Exercise details => Could you filter the data below down to the lines that hold the word "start"?

================================

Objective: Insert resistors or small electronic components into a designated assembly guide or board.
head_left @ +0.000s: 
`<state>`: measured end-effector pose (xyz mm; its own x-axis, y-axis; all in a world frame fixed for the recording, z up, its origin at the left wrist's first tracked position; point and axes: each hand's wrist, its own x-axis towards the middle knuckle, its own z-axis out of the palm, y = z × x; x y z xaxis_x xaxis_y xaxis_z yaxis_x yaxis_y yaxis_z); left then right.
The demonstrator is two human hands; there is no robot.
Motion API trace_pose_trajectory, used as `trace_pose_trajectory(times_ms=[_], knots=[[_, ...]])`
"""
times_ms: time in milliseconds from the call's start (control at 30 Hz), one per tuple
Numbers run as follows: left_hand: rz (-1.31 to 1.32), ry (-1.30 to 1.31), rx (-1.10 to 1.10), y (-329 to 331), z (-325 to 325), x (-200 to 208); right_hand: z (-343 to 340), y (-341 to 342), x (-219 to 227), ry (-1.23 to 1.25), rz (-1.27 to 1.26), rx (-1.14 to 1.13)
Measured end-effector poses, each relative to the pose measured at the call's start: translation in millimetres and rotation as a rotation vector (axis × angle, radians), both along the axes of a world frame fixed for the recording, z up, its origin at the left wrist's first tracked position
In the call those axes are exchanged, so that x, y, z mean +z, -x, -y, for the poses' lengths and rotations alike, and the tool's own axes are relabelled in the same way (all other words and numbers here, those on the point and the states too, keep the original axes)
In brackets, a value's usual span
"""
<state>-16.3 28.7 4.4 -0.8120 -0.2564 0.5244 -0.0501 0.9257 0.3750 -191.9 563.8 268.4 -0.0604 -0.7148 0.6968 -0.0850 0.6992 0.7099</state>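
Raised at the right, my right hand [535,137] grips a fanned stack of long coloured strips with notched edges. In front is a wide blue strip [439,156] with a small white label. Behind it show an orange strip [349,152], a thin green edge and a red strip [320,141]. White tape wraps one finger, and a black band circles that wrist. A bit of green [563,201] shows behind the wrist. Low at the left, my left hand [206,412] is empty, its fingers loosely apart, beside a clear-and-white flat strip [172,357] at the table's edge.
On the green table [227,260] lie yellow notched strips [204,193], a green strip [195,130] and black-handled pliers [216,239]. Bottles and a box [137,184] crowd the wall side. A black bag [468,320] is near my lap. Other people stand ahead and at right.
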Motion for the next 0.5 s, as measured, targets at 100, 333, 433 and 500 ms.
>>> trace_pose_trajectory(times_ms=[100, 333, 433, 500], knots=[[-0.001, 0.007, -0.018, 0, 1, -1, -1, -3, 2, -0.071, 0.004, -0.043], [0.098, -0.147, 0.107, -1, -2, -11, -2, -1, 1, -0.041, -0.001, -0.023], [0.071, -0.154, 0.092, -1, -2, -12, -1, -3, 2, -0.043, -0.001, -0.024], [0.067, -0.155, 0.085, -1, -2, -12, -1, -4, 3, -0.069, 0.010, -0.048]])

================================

Exercise response =>
times_ms: time in milliseconds from the call's start (control at 30 Hz), one per tuple
Measured end-effector poses, each relative to the pose measured at the call's start: translation in millimetres and rotation as a rotation vector (axis × angle, radians), both along the axes of a world frame fixed for the recording, z up, its origin at the left wrist's first tracked position

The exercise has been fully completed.